WORK ITEM >> Each line from the one containing "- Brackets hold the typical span" through the end of the data must be retyped exactly, and no other line.

GIVEN DATA >>
***

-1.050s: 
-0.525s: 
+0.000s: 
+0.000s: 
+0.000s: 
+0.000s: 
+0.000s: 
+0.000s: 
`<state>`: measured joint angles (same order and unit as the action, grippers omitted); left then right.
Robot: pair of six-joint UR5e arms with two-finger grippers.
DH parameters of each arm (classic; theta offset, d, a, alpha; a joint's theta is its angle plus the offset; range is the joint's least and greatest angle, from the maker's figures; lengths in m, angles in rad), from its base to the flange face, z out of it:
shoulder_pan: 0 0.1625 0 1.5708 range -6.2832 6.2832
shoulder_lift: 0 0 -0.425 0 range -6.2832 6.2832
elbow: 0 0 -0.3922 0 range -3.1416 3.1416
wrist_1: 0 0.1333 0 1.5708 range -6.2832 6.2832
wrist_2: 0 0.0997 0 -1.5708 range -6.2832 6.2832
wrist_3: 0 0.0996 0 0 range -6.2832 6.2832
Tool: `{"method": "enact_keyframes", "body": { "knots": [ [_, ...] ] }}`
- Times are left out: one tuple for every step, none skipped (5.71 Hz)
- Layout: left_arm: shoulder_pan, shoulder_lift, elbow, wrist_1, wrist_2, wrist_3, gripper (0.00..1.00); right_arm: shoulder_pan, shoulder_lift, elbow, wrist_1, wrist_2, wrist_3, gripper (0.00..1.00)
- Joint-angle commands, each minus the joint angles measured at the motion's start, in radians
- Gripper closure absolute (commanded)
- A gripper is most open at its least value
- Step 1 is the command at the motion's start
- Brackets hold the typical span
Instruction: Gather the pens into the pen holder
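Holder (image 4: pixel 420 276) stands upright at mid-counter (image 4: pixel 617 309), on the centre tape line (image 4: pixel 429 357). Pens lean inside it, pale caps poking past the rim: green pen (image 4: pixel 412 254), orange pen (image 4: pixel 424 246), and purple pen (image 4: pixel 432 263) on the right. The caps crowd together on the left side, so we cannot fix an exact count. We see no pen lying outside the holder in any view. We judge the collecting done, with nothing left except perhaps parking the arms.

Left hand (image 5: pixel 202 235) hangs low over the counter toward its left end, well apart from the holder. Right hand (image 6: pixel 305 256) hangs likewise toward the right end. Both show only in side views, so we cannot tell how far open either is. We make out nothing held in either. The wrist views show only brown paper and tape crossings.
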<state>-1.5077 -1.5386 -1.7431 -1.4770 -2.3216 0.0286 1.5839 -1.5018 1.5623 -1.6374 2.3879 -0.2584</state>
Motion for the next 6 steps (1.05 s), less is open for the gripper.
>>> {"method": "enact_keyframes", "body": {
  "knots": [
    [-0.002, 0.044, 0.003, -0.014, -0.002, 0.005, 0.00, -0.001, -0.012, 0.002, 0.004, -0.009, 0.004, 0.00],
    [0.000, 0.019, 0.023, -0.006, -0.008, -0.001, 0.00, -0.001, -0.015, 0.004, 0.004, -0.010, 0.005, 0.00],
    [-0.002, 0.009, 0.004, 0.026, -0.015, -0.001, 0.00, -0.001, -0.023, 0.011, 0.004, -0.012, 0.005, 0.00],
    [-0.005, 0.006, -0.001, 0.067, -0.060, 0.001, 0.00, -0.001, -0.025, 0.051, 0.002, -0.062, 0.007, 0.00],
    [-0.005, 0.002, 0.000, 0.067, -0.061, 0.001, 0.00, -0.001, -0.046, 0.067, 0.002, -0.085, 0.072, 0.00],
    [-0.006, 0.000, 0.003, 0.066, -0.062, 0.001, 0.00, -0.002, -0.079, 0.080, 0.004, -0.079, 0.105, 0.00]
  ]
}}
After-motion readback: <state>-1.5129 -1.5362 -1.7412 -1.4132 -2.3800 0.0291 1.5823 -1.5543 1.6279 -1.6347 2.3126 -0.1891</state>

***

ANSWER SPACE >>
- Brackets hold the typical span
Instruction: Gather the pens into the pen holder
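Holder (image 4: pixel 420 276) stands upright at mid-counter (image 4: pixel 617 309), on the centre tape line (image 4: pixel 429 357). Pens lean inside it, pale caps poking past the rim: green pen (image 4: pixel 412 254), orange pen (image 4: pixel 424 246), and purple pen (image 4: pixel 432 263) on the right. The caps crowd together on the left side, so we cannot fix an exact count. We see no pen lying outside the holder in any view. We judge the collecting done, with nothing left except perhaps parking the arms.

Left hand (image 5: pixel 202 235) hangs low over the counter toward its left end, well apart from the holder. Right hand (image 6: pixel 305 256) hangs likewise toward the right end. Both show only in side views, so we cannot tell how far open either is. We make out nothing held in either. The wrist views show only brown paper and tape crossings.
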<state>-1.5077 -1.5386 -1.7431 -1.4770 -2.3216 0.0286 1.5839 -1.5018 1.5623 -1.6374 2.3879 -0.2584</state>
Motion for the next 6 steps (1.05 s), less is open for the gripper.
>>> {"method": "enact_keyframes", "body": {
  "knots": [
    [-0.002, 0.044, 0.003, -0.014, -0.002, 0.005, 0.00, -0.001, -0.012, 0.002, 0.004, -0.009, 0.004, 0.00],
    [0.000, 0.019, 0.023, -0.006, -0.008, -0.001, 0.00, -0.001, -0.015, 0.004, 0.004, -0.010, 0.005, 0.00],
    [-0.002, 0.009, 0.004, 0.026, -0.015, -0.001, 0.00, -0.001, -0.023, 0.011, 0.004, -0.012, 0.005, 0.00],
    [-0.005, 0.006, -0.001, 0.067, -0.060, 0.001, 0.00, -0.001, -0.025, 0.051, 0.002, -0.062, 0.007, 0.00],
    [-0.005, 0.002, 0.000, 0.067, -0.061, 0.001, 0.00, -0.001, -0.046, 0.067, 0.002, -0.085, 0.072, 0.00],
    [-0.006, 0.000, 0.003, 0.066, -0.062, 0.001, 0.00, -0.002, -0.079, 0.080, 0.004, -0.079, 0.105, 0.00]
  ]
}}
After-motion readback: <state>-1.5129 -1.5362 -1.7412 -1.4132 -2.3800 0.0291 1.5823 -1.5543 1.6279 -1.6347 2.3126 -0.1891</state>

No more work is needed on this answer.